■ **Problem to work on**: Repeat exactly the lines below that lie between the line with "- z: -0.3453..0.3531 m" and the line with "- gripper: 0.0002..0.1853", counting both of those lines as part of the answer.

*** Opening Data for the task ***

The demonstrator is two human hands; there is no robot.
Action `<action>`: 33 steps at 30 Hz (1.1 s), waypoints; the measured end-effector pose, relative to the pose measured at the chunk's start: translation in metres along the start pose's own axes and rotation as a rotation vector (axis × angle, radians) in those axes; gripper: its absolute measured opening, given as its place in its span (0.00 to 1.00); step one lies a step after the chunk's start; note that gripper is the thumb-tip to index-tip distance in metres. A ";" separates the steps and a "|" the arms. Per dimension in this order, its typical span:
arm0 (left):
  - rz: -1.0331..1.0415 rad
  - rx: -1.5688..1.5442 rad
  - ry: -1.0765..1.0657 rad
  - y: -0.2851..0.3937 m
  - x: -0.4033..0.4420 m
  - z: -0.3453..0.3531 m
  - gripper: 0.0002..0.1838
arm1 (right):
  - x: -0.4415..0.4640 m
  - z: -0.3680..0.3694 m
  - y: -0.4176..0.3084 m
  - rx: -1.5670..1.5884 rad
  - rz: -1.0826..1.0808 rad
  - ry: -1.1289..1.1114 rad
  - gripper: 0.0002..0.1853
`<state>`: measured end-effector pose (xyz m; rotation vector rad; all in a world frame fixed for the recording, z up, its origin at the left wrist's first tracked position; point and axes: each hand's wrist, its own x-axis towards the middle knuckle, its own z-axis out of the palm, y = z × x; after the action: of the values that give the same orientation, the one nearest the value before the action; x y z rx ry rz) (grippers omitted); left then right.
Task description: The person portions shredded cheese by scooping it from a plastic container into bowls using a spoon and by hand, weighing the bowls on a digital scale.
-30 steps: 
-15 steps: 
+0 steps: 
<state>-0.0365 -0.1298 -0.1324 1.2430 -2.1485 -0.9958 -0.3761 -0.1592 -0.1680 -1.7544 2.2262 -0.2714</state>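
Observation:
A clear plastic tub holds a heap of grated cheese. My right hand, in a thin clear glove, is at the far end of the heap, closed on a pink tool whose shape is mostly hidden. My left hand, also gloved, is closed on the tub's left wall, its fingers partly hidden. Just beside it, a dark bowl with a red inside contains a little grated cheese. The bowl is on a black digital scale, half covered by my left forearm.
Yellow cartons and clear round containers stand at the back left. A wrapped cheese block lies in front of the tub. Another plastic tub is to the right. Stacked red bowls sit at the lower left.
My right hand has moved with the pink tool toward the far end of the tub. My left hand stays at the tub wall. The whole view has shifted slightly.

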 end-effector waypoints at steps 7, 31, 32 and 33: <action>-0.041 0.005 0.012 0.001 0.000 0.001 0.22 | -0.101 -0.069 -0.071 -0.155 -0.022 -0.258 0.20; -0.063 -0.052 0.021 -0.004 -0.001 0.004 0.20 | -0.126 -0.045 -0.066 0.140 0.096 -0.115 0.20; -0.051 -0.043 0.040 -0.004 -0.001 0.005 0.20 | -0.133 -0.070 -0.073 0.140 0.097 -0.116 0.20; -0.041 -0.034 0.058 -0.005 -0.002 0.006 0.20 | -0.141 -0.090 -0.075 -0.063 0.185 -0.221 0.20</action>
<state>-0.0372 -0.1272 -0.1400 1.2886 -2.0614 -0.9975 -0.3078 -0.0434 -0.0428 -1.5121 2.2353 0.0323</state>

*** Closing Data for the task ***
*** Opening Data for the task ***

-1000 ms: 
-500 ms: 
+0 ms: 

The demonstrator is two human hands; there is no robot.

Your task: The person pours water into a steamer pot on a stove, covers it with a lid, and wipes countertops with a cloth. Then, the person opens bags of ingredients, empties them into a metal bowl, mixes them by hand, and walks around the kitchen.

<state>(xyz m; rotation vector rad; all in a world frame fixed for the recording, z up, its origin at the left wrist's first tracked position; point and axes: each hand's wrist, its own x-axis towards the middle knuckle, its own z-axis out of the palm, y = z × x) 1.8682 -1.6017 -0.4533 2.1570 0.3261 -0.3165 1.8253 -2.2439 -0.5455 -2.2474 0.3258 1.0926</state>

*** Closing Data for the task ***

■ **Task result**:
  - z: -0.3453..0.3531 m
  - gripper: 0.0002..0.1838
arm1 (right):
  - x: -0.4415..0.4640 m
  - z: -0.3680..0.3694 m
  - y: -0.4176..0.3084 m
  - rx: -1.5670..1.5884 rad
  - rz: -1.0826..1.0808 rad
  - ry: -1.1289..1.1114 rad
  - gripper: 0.0002..0.1853

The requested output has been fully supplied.